I have spoken with a couple of missions leaders who question the sustainability of churches among the “transient” people who work and live on the ocean.  I believe many missions leaders do not fully understand the nature of the Church. Consequently, they cannot fully comprehend and deliver the mission of the Church to the whole world that is fast becoming “borderless,” including those nations who are living on all seas and oceans of the world! I would argue that Churches on the Oceans are missiologically valid! Why do we plant churches among the refugees in many refugee camps? They too are transient? It is OK to plant churches among International Students in the university belts of North America. Are they not transient? So what about planting churches among the Chinese, Nepalese, Indians, and Filipinos, Temporary Contract Workers in the Arabian Gulf?
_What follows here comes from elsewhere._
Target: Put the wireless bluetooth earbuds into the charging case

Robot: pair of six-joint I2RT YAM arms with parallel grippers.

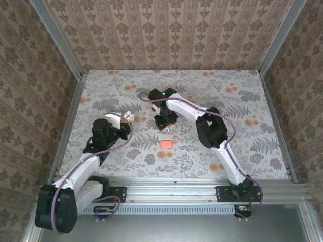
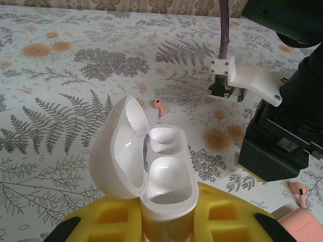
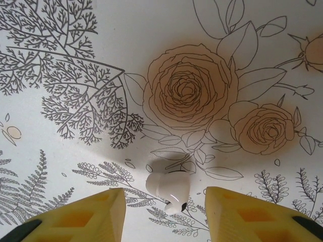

Are they not temporary residents? We even have the so-called churches for Missionary Kids inside their dormitories of their MK schools?  It seems that many missiologists only see the land but not the “water.” 

Ministry to the Diasporas is not land-locked and geographically focused. Indeed, we go wherever there are people. It is non-spatial. Diaspora missions addresses the migrating people to mega-cities, and celebrates the planting of churches on land, but also responds to seafarers on the oceans and seas of the whole world. The Lausanne Movement is committed to motivating the Whole Church to bring the Whole Gospel to the Whole World.  Please pray for ACAS and their vision to see many more “Floating Communities.” 

 

Sadiri Joy Tira (D.Min., D.Miss.) is the Senior Associate for Diasporas of the Lausanne Committee for World Evangelization; the Diasporas Specialist of the Christian and Missionary Alliance in Canada; and the International Coordinator for the Filipino International Network.